Given enough time, however, varin cannabinoids will inevitably garner attention as they rise upon the tide of global cannabis popularity. Once they do, THCV will be the first varin cannabinoid to gain acclaim, and renewed research into the merits of THCVA won’t be far behind.
What are the best ways to use THCVA?
It’s generally quite hard to get your hands on the carboxylic acid forms of varin cannabinoids. Since THCV has already achieved a moderate level of popularity within the international cannabis community, however, using THCVA might not be as much of a challenge.

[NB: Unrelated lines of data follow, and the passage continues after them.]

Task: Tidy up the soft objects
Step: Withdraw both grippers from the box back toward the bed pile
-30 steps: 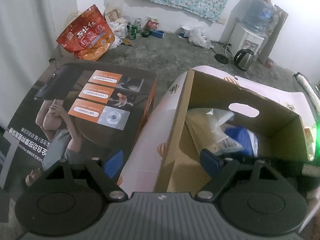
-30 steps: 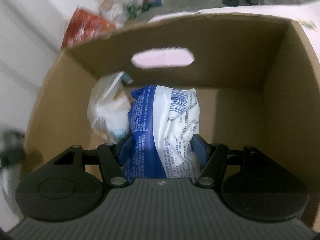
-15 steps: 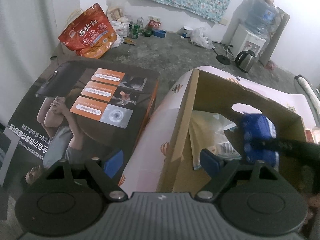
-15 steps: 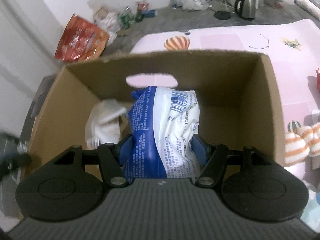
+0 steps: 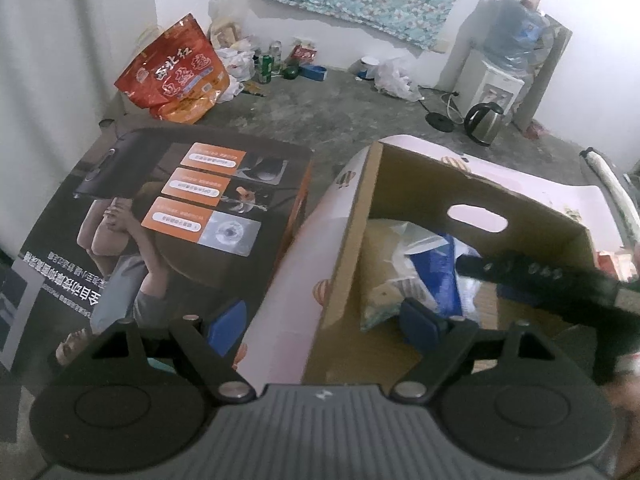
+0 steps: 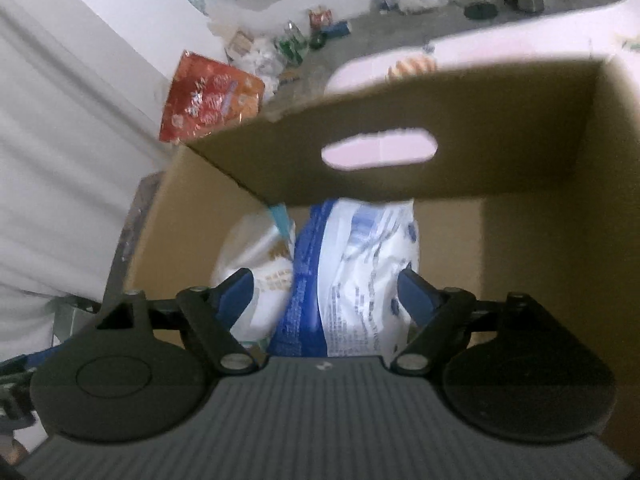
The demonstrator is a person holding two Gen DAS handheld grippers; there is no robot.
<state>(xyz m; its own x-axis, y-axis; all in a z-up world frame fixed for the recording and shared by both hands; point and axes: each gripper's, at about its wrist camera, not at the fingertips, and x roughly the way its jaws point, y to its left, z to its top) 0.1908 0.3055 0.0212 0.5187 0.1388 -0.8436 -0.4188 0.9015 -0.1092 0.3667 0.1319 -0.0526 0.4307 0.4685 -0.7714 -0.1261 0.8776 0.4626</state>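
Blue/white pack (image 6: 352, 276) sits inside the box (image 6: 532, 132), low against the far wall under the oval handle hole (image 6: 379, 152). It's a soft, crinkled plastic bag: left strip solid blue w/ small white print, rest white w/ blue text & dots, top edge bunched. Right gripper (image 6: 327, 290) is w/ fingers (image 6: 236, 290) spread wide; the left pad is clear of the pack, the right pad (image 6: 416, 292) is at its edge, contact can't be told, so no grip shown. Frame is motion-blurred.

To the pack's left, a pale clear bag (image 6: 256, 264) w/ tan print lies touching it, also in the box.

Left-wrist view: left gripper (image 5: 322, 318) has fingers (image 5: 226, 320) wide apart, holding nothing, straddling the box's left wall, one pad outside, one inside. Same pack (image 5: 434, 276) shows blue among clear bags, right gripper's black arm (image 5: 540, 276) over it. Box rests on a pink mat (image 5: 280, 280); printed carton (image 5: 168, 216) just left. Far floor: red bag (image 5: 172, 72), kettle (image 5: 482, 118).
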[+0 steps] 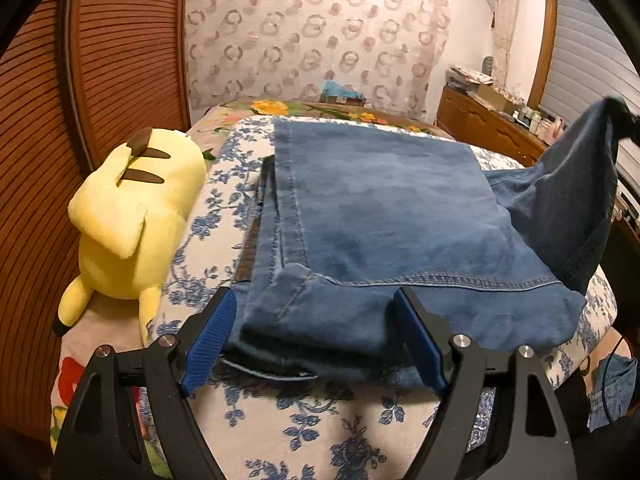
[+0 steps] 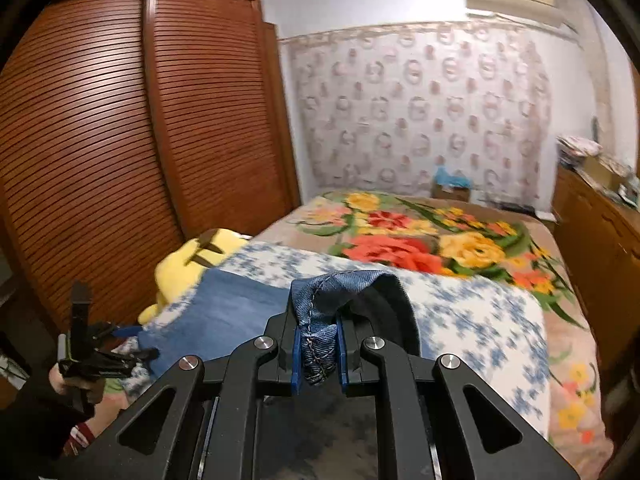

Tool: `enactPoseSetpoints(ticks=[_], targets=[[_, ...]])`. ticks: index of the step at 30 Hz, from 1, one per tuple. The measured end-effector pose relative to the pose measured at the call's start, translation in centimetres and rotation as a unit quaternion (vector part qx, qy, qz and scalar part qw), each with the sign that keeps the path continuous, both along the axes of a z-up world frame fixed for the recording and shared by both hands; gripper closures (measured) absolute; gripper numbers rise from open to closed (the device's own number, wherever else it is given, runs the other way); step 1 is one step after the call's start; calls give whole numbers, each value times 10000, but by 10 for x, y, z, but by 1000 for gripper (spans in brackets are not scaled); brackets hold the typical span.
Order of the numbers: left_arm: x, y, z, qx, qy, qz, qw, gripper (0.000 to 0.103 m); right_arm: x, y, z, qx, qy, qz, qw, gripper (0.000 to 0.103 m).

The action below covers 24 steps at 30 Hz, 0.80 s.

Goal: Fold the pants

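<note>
Blue jeans (image 1: 380,208) lie partly folded on a white blanket with blue flowers (image 1: 320,432). My left gripper (image 1: 316,340) is open, its blue pads on either side of the near edge of the jeans, not closed on them. My right gripper (image 2: 318,356) is shut on a hemmed edge of the jeans (image 2: 320,320) and holds it up above the bed. In the left wrist view that lifted part (image 1: 576,184) rises at the right. The left gripper also shows in the right wrist view (image 2: 100,360), at the far left.
A yellow plush toy (image 1: 132,216) lies left of the jeans, beside a brown slatted wardrobe (image 1: 52,140). A floral bedspread (image 2: 420,240) covers the far bed. A wooden dresser (image 1: 488,124) with clutter stands at the right.
</note>
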State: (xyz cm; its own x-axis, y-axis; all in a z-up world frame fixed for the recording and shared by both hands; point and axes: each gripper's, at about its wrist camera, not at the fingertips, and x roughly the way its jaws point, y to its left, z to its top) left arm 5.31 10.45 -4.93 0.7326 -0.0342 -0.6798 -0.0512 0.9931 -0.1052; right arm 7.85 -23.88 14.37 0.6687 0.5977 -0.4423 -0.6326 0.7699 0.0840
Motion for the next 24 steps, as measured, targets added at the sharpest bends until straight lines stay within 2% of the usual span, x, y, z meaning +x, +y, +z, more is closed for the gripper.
enactPoseSetpoints(ticks=[7,11,15,18,21,24], targets=[[-20,10,21,-1,-322,63,9995,22,23,76,4,-131,-90,987,9950,90],[-28,18,28,6,-407,105,9991,22,37,122,-17,-387,145,1503,9878,90],[-31,25,26,-22,-380,151,9992,22,62,153,-51,-628,625,1677,9819,89],[-31,28,23,-47,-355,169,9992,22,80,170,-69,-790,882,1701,9783,80],[-31,28,22,-60,-365,159,9992,22,91,177,-73,-923,913,1690,9770,68],[-30,26,22,-91,-392,114,9991,22,90,182,-69,-970,780,1618,9789,67]])
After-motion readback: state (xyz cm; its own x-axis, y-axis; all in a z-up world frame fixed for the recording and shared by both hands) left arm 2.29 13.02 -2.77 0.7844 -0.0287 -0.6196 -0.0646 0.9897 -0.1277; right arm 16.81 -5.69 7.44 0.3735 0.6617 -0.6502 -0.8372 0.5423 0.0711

Your first route would be to purchase bulk THCVA extract from a cannabinoid supplier. According to our research, there are a few different suppliers that offer bulk THCVA, and you could simply purchase this carboxylic acid extract and make it into DIY products like THCVA-rich capsules or tinctures.
For residents of medical or recreational marijuana states, however, there might be an easier and less costly solution. While still relatively rare, it’s sometimes possible to find cannabis strains that include high concentrations of THCV, and when contained in hemp flower, the majority of the THCV in these strains is still in the form of THCVA.
Therefore, you can simply use THCV-rich cannabis with a method that does not involve the application of heat to experience the benefits of THCVA for yourself. Raw bud juicing is a popular heat-free way to ingest carboxylic acid cannabinoid precursors, and to try this method, you’ll need to acquire some THCV-rich bud that has not been dried or cured.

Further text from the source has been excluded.